◆ **Task statement**:
Could you copy every line of the data that contains "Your"?
§
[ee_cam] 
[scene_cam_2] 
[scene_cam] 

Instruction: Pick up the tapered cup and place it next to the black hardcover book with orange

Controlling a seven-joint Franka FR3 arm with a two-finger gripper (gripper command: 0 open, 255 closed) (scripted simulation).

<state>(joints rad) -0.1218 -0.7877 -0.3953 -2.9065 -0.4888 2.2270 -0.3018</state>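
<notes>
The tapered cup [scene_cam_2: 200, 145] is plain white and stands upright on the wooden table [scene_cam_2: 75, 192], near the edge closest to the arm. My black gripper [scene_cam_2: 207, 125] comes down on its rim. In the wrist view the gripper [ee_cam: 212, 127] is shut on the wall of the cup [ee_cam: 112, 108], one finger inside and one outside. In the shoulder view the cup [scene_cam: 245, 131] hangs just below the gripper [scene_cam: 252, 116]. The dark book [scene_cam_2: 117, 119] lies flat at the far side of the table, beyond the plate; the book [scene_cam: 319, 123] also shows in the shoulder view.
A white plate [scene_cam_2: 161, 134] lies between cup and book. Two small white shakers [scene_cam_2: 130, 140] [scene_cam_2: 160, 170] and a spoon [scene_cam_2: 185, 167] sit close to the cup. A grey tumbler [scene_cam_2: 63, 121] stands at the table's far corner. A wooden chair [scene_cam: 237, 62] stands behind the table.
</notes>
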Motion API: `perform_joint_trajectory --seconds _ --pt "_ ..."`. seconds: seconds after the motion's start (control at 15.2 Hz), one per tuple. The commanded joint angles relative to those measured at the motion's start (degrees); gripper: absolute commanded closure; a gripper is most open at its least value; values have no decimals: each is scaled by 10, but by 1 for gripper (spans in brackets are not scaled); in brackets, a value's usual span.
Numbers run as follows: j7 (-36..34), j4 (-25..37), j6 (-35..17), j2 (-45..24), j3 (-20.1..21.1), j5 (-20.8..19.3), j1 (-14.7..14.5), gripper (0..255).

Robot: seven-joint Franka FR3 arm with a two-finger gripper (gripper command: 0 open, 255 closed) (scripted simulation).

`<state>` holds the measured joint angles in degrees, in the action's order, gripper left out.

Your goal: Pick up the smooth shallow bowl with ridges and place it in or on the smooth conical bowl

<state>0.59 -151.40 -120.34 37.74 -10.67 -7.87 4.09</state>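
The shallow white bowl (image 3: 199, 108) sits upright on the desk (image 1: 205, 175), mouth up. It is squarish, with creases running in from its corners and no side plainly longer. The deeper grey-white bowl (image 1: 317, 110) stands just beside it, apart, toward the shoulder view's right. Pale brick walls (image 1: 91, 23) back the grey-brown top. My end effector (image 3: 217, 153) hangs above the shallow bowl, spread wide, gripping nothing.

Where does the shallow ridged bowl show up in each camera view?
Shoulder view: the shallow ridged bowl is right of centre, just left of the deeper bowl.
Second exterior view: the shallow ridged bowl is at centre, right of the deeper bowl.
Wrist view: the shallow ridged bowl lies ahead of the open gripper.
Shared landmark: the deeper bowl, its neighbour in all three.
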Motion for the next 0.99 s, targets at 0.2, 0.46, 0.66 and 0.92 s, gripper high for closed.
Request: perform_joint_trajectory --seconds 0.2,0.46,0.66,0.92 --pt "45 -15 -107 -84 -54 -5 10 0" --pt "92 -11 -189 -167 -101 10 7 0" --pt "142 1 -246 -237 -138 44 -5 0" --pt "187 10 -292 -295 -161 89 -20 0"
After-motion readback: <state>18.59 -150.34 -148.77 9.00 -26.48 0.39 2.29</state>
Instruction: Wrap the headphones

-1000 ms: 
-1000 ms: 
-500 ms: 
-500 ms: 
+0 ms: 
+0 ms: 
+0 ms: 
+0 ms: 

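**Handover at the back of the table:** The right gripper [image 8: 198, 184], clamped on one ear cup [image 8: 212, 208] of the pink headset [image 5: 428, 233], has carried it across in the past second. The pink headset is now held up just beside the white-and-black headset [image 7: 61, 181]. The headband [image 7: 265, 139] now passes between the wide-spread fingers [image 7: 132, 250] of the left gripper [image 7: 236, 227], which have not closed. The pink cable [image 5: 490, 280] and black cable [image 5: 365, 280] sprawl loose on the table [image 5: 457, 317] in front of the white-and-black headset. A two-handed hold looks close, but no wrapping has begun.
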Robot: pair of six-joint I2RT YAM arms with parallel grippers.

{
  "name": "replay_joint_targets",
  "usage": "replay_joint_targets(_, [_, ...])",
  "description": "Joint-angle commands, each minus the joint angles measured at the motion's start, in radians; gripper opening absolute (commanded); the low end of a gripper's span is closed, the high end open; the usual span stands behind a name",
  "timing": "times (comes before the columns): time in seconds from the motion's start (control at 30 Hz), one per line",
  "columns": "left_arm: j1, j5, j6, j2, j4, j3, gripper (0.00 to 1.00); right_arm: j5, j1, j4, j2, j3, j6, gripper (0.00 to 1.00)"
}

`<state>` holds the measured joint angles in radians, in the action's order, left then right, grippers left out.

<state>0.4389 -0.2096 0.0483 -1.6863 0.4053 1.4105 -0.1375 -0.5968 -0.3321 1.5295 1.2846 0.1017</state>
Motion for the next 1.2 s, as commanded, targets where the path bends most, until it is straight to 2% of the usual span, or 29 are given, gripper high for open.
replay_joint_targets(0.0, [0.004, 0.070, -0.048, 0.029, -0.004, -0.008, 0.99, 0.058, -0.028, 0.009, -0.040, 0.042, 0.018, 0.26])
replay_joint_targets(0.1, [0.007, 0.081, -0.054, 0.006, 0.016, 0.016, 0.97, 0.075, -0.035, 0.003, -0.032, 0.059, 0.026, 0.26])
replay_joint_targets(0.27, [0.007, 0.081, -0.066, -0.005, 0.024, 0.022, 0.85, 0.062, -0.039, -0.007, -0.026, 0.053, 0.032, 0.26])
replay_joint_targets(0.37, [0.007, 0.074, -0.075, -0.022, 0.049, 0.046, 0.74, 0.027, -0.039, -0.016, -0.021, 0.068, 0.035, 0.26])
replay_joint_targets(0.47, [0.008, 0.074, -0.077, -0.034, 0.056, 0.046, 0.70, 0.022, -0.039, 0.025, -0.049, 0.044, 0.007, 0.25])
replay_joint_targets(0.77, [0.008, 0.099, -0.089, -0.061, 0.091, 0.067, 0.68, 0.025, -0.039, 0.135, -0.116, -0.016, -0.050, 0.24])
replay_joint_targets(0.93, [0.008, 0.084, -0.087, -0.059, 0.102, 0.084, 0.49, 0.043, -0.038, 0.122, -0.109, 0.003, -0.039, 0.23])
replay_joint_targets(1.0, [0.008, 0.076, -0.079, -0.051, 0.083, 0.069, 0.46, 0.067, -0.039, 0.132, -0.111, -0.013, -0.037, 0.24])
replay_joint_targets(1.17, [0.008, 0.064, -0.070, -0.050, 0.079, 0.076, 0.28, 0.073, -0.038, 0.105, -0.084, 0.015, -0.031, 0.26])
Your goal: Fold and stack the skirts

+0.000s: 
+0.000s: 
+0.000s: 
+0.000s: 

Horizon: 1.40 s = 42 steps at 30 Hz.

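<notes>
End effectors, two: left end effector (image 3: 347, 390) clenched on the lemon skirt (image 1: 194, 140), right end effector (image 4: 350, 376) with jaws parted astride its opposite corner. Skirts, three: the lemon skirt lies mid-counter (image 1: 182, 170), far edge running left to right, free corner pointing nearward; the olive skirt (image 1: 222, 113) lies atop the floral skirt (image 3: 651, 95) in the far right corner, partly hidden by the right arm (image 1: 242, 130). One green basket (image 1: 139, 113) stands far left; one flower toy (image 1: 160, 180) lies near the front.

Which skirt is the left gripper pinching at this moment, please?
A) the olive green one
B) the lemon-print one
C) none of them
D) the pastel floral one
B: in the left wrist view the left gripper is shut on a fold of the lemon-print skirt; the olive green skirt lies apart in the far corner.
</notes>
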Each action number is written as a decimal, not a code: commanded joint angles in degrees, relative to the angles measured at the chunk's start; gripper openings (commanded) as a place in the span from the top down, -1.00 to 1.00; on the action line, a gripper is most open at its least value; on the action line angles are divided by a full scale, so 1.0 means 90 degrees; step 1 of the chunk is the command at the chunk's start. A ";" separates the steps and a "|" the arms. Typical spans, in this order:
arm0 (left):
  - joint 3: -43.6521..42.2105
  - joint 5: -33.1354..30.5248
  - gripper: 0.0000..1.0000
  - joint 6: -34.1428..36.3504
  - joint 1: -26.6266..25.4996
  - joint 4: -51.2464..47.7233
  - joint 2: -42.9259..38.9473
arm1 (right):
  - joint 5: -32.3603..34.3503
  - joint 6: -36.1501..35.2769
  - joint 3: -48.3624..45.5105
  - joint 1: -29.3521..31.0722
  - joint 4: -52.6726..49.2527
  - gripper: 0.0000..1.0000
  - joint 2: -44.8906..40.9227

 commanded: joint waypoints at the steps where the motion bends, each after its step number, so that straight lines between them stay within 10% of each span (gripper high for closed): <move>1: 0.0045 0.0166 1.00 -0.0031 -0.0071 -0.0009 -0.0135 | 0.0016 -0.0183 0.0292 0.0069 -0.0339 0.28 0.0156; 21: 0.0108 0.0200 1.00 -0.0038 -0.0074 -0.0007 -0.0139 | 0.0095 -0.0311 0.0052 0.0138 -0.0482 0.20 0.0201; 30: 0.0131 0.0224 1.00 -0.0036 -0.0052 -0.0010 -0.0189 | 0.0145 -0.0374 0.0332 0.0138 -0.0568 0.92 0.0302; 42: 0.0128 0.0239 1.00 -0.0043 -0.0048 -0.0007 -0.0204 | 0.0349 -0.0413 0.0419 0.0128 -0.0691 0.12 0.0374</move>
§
◆ **Answer to this task**:
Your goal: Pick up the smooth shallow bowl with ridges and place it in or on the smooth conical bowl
Your goal: Fold and stack the skirts

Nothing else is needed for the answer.